# [Instructions to follow]
Line by line, output the data that follows exactly as written.

[[ Provided data, beginning ]]

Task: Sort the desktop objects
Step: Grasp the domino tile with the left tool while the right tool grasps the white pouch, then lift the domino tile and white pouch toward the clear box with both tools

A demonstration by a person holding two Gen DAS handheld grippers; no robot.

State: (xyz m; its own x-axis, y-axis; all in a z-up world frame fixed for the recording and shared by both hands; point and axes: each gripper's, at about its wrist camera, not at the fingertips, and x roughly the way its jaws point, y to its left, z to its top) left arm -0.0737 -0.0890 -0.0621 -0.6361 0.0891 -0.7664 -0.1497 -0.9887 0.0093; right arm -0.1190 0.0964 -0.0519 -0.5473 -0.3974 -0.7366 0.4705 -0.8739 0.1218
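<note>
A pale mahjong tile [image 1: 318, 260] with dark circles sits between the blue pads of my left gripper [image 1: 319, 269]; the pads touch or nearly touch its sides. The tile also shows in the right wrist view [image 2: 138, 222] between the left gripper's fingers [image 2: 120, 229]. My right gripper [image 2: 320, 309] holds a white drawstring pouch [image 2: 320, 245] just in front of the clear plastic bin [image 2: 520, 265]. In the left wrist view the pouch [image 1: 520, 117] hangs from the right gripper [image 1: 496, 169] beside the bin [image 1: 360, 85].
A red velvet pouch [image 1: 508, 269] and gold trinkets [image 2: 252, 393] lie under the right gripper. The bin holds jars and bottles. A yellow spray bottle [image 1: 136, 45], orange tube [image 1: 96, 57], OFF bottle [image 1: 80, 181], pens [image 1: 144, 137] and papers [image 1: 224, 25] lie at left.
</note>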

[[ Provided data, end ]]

# [Task result]
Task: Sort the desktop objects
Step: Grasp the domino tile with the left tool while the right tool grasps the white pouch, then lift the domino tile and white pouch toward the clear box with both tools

A demonstration by a person holding two Gen DAS handheld grippers; no robot.

State: (xyz m; its own x-axis, y-axis; all in a z-up world frame fixed for the recording and shared by both hands; point and axes: each gripper's, at about its wrist camera, not at the fingertips, and x roughly the way its jaws point, y to its left, z to its top) left arm -0.0737 -0.0890 -0.0621 -0.6361 0.0891 -0.7664 -0.1497 -0.9887 0.0093; right arm -0.1190 0.0964 -0.0519 -0.5473 -0.3974 -0.7366 0.4705 -0.8739 0.1218
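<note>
A pale mahjong tile [image 1: 318, 260] with dark circles sits between the blue pads of my left gripper [image 1: 319, 269]; the pads touch or nearly touch its sides. The tile also shows in the right wrist view [image 2: 138, 222] between the left gripper's fingers [image 2: 120, 229]. My right gripper [image 2: 320, 309] holds a white drawstring pouch [image 2: 320, 245] just in front of the clear plastic bin [image 2: 520, 265]. In the left wrist view the pouch [image 1: 520, 117] hangs from the right gripper [image 1: 496, 169] beside the bin [image 1: 360, 85].
A red velvet pouch [image 1: 508, 269] and gold trinkets [image 2: 252, 393] lie under the right gripper. The bin holds jars and bottles. A yellow spray bottle [image 1: 136, 45], orange tube [image 1: 96, 57], OFF bottle [image 1: 80, 181], pens [image 1: 144, 137] and papers [image 1: 224, 25] lie at left.
</note>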

The output is complete as shown.